(Beginning of DATA SHOWN)

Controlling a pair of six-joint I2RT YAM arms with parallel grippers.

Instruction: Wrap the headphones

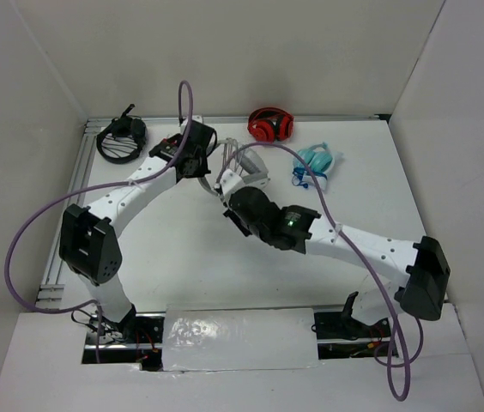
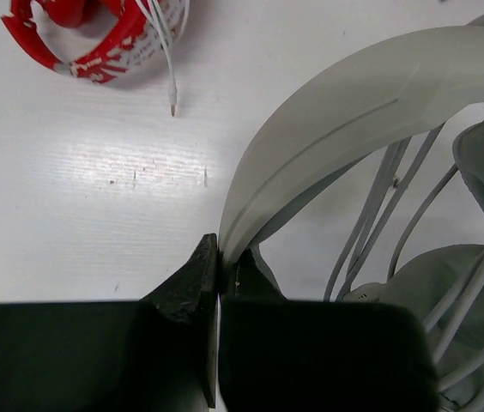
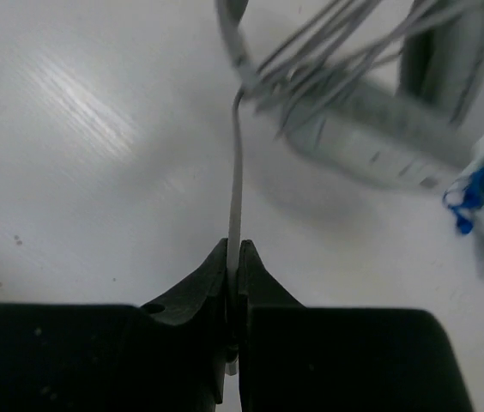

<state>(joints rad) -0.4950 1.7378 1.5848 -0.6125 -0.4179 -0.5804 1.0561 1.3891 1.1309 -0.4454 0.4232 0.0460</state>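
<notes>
Two grips are held on the headphones (image 1: 253, 167) at the far middle of the bench (image 1: 182, 257): the headband (image 2: 353, 94) is clamped by the left gripper (image 2: 219, 279), and the cable (image 3: 235, 172), pinched by the right gripper (image 3: 235, 262), is stretched straight ahead to them.

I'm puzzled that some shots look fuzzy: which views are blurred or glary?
Right wrist view: the headphones are blurred, the cable at the right gripper is sharper, and glare streaks the table. Left wrist view: the headband is crisp, with a bright patch on the table. Top view: even light, all in focus, hardly any shadow.
</notes>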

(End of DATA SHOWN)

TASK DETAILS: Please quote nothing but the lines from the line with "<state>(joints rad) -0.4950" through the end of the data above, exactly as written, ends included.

EXPECTED OUTPUT:
<state>(joints rad) -0.4950 1.7378 1.5848 -0.6125 -0.4179 -0.5804 1.0561 1.3891 1.1309 -0.4454 0.4232 0.0460</state>
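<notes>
Two grips are held on the headphones (image 1: 253, 167) at the far middle of the bench (image 1: 182, 257): the headband (image 2: 353, 94) is clamped by the left gripper (image 2: 219, 279), and the cable (image 3: 235, 172), pinched by the right gripper (image 3: 235, 262), is stretched straight ahead to them.

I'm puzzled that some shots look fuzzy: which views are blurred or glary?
Right wrist view: the headphones are blurred, the cable at the right gripper is sharper, and glare streaks the table. Left wrist view: the headband is crisp, with a bright patch on the table. Top view: even light, all in focus, hardly any shadow.
</notes>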

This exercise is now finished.